◆ **TASK REQUIREMENTS**
Exactly as written, set down every entry once more.

◆ **Dataset items**
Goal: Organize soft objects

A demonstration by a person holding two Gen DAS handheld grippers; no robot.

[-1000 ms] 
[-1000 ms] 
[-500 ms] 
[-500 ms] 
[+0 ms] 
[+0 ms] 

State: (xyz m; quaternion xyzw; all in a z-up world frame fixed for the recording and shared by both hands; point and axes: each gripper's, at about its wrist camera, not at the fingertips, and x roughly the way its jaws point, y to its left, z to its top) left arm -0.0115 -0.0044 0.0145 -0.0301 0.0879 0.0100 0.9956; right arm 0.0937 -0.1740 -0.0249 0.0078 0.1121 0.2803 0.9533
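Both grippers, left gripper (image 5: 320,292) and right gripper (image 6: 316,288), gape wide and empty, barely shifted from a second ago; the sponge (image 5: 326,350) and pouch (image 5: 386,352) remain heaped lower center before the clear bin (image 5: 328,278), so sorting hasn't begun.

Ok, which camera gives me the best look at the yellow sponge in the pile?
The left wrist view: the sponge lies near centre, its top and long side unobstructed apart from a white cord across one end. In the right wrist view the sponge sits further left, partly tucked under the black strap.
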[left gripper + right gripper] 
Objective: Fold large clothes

◆ **RESPONSE FOR THIS EXERCISE**
Goal: Organize soft objects

A demonstration by a person holding two Gen DAS handheld grippers; no robot.

[-1000 ms] 
[-1000 ms] 
[-500 ms] 
[-500 ms] 
[+0 ms] 
[+0 ms] 

State: (xyz m; quaternion xyzw; all in a z-up world frame fixed for the recording and shared by both hands; point and axes: each gripper's, at about its wrist camera, not at the fingertips, and x roughly the way its jaws point, y to its left, z to its top) left arm -0.0115 -0.0044 0.0145 -0.0301 0.0879 0.0100 0.9956; right arm 0.0937 -0.1740 -0.0249 0.0078 0.1121 0.2803 0.9533
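Both grippers, left gripper (image 5: 320,292) and right gripper (image 6: 316,288), gape wide and empty, barely shifted from a second ago; the sponge (image 5: 326,350) and pouch (image 5: 386,352) remain heaped lower center before the clear bin (image 5: 328,278), so sorting hasn't begun.

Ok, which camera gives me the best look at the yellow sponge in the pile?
The left wrist view: the sponge lies near centre, its top and long side unobstructed apart from a white cord across one end. In the right wrist view the sponge sits further left, partly tucked under the black strap.
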[left gripper + right gripper] 
Objective: Fold large clothes

Work on this exercise is complete.